#### [PROMPT]
In the listing below, write out exactly each line from the first through the one containing "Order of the".

+++ INFORMATION SUPPLIED

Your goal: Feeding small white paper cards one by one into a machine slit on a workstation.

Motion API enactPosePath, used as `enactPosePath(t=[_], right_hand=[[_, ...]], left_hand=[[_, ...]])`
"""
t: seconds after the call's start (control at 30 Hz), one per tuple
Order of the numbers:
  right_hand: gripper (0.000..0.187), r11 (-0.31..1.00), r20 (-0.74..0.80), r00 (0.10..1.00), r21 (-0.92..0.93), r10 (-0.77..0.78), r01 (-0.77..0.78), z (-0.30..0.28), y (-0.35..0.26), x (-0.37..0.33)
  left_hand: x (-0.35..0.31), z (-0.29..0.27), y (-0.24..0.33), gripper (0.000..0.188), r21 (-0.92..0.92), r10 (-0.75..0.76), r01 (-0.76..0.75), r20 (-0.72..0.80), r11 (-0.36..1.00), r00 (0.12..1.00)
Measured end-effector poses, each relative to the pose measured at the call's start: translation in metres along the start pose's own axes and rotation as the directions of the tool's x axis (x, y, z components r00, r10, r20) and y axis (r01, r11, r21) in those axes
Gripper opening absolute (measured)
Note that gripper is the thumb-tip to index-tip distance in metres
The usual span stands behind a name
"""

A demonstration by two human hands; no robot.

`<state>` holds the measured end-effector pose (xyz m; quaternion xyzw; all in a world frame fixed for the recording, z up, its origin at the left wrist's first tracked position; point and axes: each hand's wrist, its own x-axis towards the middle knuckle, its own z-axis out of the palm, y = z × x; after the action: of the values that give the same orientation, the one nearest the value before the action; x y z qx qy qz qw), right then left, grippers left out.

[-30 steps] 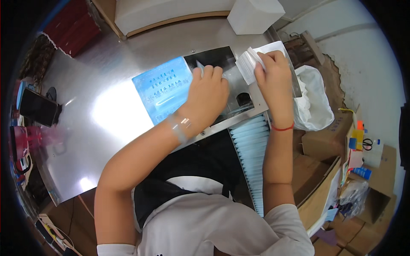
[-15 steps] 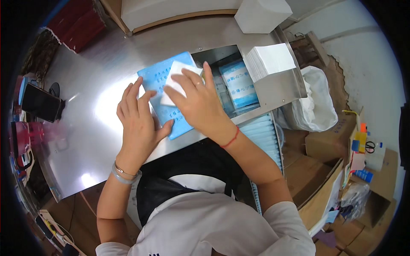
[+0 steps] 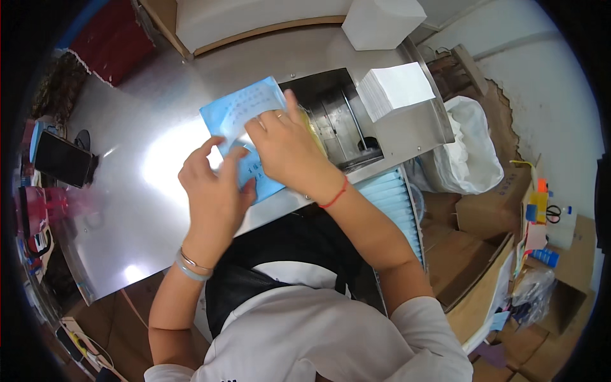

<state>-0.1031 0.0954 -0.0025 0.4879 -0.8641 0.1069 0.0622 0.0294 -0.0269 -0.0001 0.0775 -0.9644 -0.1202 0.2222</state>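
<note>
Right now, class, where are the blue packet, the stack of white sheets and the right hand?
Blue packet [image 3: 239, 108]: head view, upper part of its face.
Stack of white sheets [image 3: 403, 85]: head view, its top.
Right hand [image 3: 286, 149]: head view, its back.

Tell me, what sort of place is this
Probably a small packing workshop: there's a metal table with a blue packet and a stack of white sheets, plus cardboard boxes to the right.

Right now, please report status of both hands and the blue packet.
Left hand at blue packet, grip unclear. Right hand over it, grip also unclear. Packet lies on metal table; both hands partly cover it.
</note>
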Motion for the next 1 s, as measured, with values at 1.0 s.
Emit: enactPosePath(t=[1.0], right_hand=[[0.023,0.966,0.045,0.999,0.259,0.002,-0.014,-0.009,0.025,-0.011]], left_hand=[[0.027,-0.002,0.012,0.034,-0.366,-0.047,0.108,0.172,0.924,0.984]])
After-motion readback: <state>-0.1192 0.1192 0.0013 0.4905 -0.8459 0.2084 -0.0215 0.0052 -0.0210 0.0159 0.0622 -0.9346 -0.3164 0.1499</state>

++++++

#### [ANSWER SPACE]
Your goal: Feeding small white paper cards one by one into a machine slit on a workstation.

Motion API enactPosePath, used as `enactPosePath(t=[_], right_hand=[[_, ...]], left_hand=[[_, ...]])`
"""
t: seconds after the call's start (control at 30 Hz), one per tuple
Order of the numbers:

The submitted response is complete.